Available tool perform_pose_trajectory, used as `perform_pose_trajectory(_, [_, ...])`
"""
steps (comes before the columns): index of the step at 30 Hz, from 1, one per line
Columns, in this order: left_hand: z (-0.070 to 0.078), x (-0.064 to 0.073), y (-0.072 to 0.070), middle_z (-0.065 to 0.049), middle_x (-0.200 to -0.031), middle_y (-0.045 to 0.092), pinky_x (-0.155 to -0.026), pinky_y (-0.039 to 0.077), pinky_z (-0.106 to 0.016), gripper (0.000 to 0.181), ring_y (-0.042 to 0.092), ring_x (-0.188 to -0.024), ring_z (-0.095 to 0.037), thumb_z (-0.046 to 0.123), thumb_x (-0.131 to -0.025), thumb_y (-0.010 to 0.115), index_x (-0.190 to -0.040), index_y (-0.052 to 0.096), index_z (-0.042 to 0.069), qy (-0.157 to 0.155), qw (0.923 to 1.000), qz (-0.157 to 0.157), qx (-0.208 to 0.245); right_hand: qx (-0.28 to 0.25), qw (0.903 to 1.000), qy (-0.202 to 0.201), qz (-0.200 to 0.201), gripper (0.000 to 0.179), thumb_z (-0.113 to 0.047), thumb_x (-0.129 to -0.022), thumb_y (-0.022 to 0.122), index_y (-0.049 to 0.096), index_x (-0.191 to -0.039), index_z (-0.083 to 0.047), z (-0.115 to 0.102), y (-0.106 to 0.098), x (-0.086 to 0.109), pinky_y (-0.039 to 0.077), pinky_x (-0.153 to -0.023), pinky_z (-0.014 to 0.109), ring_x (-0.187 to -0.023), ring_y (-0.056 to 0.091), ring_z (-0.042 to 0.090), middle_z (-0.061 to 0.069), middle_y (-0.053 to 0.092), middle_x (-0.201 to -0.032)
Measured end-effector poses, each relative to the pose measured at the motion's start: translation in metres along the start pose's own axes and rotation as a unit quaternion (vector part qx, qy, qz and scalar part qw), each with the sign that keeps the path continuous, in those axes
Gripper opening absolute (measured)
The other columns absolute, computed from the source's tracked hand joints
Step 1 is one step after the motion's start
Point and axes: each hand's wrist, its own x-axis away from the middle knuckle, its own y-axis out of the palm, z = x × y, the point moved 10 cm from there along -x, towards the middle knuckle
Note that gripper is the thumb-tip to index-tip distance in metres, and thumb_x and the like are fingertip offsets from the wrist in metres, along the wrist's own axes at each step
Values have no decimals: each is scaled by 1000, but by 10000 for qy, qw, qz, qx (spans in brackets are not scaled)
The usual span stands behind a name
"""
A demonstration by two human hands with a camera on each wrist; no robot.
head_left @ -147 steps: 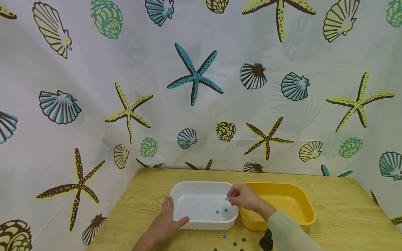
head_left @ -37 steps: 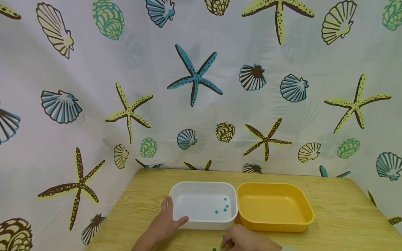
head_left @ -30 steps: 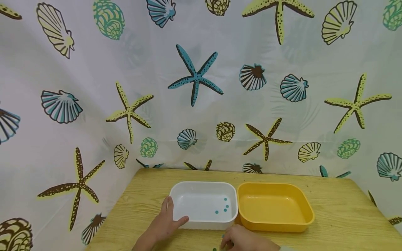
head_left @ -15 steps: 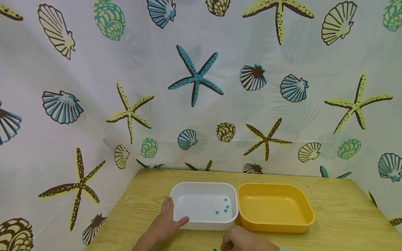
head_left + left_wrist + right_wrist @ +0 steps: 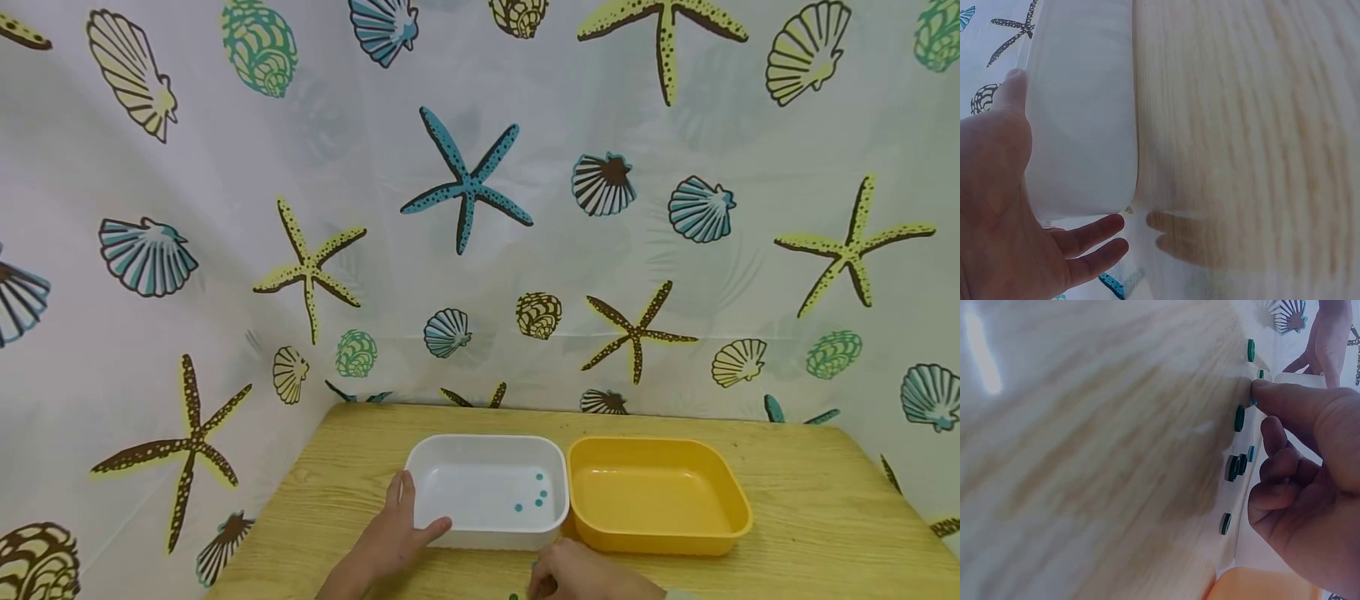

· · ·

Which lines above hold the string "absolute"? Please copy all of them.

### Written answer
Gripper opening absolute (measured)
The other columns absolute, computed from the source's tracked hand joints

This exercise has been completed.